Top of Available records

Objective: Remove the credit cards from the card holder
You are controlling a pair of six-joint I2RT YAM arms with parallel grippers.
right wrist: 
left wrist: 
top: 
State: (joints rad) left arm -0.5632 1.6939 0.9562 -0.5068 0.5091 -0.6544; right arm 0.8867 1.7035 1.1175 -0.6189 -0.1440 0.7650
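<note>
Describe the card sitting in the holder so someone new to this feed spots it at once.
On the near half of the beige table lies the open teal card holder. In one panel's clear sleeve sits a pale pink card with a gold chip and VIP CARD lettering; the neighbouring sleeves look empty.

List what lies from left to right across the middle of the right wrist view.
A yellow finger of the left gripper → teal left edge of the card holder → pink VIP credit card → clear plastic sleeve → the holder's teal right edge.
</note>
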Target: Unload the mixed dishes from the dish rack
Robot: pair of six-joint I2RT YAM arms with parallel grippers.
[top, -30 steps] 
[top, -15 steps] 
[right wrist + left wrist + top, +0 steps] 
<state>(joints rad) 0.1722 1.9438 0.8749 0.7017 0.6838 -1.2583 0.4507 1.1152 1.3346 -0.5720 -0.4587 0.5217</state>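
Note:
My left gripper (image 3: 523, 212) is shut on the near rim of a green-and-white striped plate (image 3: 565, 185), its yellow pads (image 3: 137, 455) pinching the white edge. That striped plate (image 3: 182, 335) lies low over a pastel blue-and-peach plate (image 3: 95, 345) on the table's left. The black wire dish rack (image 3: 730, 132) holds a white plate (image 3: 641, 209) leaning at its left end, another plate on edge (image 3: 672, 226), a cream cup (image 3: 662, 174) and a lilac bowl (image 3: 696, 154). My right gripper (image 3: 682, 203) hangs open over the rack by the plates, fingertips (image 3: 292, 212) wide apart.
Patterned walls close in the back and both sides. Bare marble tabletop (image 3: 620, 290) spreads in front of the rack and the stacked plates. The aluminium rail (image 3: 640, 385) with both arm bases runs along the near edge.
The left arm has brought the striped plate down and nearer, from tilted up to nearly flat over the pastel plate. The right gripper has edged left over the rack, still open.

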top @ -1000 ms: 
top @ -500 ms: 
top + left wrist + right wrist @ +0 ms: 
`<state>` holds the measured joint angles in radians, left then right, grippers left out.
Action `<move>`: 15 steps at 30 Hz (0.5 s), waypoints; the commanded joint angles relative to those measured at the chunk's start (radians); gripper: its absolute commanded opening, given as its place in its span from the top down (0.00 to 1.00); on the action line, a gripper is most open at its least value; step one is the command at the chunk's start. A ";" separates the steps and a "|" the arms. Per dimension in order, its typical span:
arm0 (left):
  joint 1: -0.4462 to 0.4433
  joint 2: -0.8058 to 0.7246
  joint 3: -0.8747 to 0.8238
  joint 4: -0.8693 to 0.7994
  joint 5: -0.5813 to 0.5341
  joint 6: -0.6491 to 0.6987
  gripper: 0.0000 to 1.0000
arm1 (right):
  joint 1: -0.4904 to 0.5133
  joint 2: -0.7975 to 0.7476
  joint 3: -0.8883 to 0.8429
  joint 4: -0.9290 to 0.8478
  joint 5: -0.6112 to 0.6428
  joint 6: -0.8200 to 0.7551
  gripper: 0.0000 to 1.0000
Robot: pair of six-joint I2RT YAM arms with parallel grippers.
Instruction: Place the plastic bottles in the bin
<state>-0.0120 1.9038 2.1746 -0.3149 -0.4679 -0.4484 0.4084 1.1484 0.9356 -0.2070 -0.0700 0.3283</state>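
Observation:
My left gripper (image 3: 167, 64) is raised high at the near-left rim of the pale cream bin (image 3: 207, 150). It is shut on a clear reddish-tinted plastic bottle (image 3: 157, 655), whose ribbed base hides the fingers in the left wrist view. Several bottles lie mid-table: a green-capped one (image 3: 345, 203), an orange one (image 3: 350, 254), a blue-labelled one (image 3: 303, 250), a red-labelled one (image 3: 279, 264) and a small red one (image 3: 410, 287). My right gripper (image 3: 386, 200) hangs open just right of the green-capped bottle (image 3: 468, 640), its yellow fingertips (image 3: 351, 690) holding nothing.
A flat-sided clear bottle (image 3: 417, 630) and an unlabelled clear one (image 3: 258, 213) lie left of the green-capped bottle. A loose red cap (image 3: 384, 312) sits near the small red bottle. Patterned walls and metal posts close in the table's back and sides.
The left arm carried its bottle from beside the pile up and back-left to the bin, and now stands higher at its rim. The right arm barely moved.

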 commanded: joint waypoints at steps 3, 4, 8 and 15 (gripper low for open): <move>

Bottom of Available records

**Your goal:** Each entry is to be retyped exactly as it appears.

**Task response:**
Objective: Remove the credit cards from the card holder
You are controlling a pair of six-joint I2RT YAM arms with parallel grippers.
right wrist: 
left wrist: 
top: 
State: (joints rad) left arm -0.5632 1.6939 0.9562 -0.5068 0.5091 -0.6544; right arm 0.8867 1.7035 1.1175 -0.6189 -0.1440 0.7650
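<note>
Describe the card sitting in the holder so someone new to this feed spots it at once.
On the near half of the beige table lies the open teal card holder. In one panel's clear sleeve sits a pale pink card with a gold chip and VIP CARD lettering; the neighbouring sleeves look empty.

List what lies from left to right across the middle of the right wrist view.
A yellow finger of the left gripper → teal left edge of the card holder → pink VIP credit card → clear plastic sleeve → the holder's teal right edge.
</note>
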Target: Unload the mixed dishes from the dish rack
Robot: pair of six-joint I2RT YAM arms with parallel grippers.
[top, -30 steps] 
[top, -15 steps] 
[right wrist + left wrist + top, +0 steps] 
<state>(joints rad) 0.1722 1.9438 0.8749 0.7017 0.6838 -1.2583 0.4507 1.1152 1.3346 -0.5720 -0.4587 0.5217</state>
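Note:
My left gripper (image 3: 523, 212) is shut on the near rim of a green-and-white striped plate (image 3: 565, 185), its yellow pads (image 3: 137, 455) pinching the white edge. That striped plate (image 3: 182, 335) lies low over a pastel blue-and-peach plate (image 3: 95, 345) on the table's left. The black wire dish rack (image 3: 730, 132) holds a white plate (image 3: 641, 209) leaning at its left end, another plate on edge (image 3: 672, 226), a cream cup (image 3: 662, 174) and a lilac bowl (image 3: 696, 154). My right gripper (image 3: 682, 203) hangs open over the rack by the plates, fingertips (image 3: 292, 212) wide apart.
Patterned walls close in the back and both sides. Bare marble tabletop (image 3: 620, 290) spreads in front of the rack and the stacked plates. The aluminium rail (image 3: 640, 385) with both arm bases runs along the near edge.
The left arm has brought the striped plate down and nearer, from tilted up to nearly flat over the pastel plate. The right gripper has edged left over the rack, still open.
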
top @ -1000 ms: 
top @ -500 ms: 
top + left wrist + right wrist @ +0 ms: 
`<state>` holds the measured joint angles in radians, left then right, grippers left out.
Action `<move>`: 15 steps at 30 Hz (0.5 s), waypoints; the commanded joint angles relative to those measured at the chunk's start (radians); gripper: its absolute commanded opening, given as its place in its span from the top down (0.00 to 1.00); on the action line, a gripper is most open at its least value; step one is the command at the chunk's start. A ";" separates the steps and a "|" the arms. Per dimension in order, its typical span:
arm0 (left):
  joint 1: -0.4462 to 0.4433
  joint 2: -0.8058 to 0.7246
  joint 3: -0.8747 to 0.8238
  joint 4: -0.8693 to 0.7994
  joint 5: -0.5813 to 0.5341
  joint 6: -0.6491 to 0.6987
  gripper: 0.0000 to 1.0000
arm1 (right):
  joint 1: -0.4904 to 0.5133
  joint 2: -0.7975 to 0.7476
  joint 3: -0.8883 to 0.8429
  joint 4: -0.9290 to 0.8478
  joint 5: -0.6112 to 0.6428
  joint 6: -0.8200 to 0.7551
  gripper: 0.0000 to 1.0000
Robot: pair of six-joint I2RT YAM arms with parallel grippers.
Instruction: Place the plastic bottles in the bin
<state>-0.0120 1.9038 2.1746 -0.3149 -0.4679 -0.4484 0.4084 1.1484 0.9356 -0.2070 -0.0700 0.3283</state>
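Observation:
My left gripper (image 3: 167, 64) is raised high at the near-left rim of the pale cream bin (image 3: 207, 150). It is shut on a clear reddish-tinted plastic bottle (image 3: 157, 655), whose ribbed base hides the fingers in the left wrist view. Several bottles lie mid-table: a green-capped one (image 3: 345, 203), an orange one (image 3: 350, 254), a blue-labelled one (image 3: 303, 250), a red-labelled one (image 3: 279, 264) and a small red one (image 3: 410, 287). My right gripper (image 3: 386, 200) hangs open just right of the green-capped bottle (image 3: 468, 640), its yellow fingertips (image 3: 351, 690) holding nothing.
A flat-sided clear bottle (image 3: 417, 630) and an unlabelled clear one (image 3: 258, 213) lie left of the green-capped bottle. A loose red cap (image 3: 384, 312) sits near the small red bottle. Patterned walls and metal posts close in the table's back and sides.
The left arm carried its bottle from beside the pile up and back-left to the bin, and now stands higher at its rim. The right arm barely moved.
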
 commanded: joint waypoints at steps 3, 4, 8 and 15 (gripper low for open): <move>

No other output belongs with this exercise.